Time-varying elements

class: center, middle, inverse, title-slide

.title[
# Time-varying elements
]
.author[
### Yue Jiang
]
.date[
### STA 490/690
]

---

### Extending the Cox model

`\begin{align*}
\lambda_i(t) &= \lambda_0(t)\exp\left(\mathbf{x}_i\boldsymbol\beta \right)\\
\lambda_i(t) &= \lambda_0(t)\exp\left(\mathbf{x}_i(t)\boldsymbol\beta \right)?\\
\lambda_i(t) &= \lambda_0(t)\exp\left(\mathbf{x}_i\boldsymbol\beta(t) \right)?
\end{align*}`

.question[
What are we doing in each of these expressions?
]

---

### Schoenfeld residuals

![](tv_files/figure-html/unnamed-chunk-2-1.png)

.question[
Which of the extensions to the Cox model mentioned on the previous slide do you think is most relevant here? Why?
]

---

### Scaled Schoenfeld residuals

The vector of Schoenfeld residuals for individual `\(i\)` is given by the `\(i\)`th term 
of the first derivative of the log partial likelihood with respect to `\(\boldsymbol\beta\)`, 
evaluated at `\(\widehat{\boldsymbol\beta}\)`.

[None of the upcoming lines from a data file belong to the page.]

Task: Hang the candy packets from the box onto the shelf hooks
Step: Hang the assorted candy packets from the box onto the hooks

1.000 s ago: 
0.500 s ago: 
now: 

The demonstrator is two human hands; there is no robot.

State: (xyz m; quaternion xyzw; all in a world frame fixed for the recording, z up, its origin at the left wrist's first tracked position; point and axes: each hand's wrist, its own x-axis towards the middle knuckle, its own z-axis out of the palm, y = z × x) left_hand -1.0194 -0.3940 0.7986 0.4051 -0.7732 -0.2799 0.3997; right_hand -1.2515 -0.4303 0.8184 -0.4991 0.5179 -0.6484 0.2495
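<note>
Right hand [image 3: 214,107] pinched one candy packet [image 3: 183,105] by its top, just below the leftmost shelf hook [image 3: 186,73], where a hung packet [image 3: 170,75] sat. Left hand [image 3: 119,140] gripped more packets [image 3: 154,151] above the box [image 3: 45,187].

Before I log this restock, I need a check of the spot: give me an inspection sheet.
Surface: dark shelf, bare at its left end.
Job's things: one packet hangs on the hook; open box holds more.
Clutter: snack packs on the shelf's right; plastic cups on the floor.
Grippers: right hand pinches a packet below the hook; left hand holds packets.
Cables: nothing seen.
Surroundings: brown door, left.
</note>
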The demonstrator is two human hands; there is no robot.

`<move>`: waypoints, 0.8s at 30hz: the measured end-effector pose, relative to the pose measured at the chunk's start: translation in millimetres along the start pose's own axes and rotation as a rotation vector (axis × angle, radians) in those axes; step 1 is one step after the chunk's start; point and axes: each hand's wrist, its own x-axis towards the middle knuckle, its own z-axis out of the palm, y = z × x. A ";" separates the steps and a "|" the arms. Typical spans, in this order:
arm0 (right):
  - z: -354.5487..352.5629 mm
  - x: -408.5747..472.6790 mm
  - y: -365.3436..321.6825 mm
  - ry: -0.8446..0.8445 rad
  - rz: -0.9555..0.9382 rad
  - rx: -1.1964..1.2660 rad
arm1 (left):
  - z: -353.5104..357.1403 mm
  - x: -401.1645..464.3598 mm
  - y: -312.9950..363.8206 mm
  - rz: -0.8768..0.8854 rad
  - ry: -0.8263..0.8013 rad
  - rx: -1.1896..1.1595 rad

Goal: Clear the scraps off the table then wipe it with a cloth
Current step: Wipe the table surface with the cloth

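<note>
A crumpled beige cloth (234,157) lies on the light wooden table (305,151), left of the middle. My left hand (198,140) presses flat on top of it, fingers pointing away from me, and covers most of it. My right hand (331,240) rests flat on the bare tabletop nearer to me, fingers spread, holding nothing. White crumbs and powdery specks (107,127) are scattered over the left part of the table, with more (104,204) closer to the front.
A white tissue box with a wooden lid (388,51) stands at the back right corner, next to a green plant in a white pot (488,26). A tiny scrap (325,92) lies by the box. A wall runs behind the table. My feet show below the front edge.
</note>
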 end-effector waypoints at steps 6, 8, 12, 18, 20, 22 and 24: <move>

For the vector of Schoenfeld residuals `\(\mathbf{r}_i\)`, we can scale them as

`\begin{align*}
\mathbf{r}^\star_i = D \times Var(\widehat{\boldsymbol\beta})\mathbf{r}_i,
\end{align*}`

which can be used to define a test of proportional hazards.

---

### The Grambsch-Therneau test

The expected value of the `\(i\)` scaled Schoenfeld residual for `\(\beta_k\)` is
approximately `\(\beta_k(t_i) - \widehat{\beta}_j\)`, where `\(\beta_k(t_i)\)` is the time-varying
coefficient of `\(x_j\)` evaluated at the failure time `\(t_i\)` corresponding to individual `\(i\)` 
(note - these are *specifically* evaluated at failure times; censored observations do
not contribute).

If proportional hazards is satisfied, then `\(r^\star_{ik} + \widehat{\beta}_k\)` should be
constant. That is, we are testing whether there is a linear relationship between `\(E(r_{ik})\)` and
time. If `\(E(r_{ik})\)` depends on time (i.e., is not constant), then proportional hazards
is violated.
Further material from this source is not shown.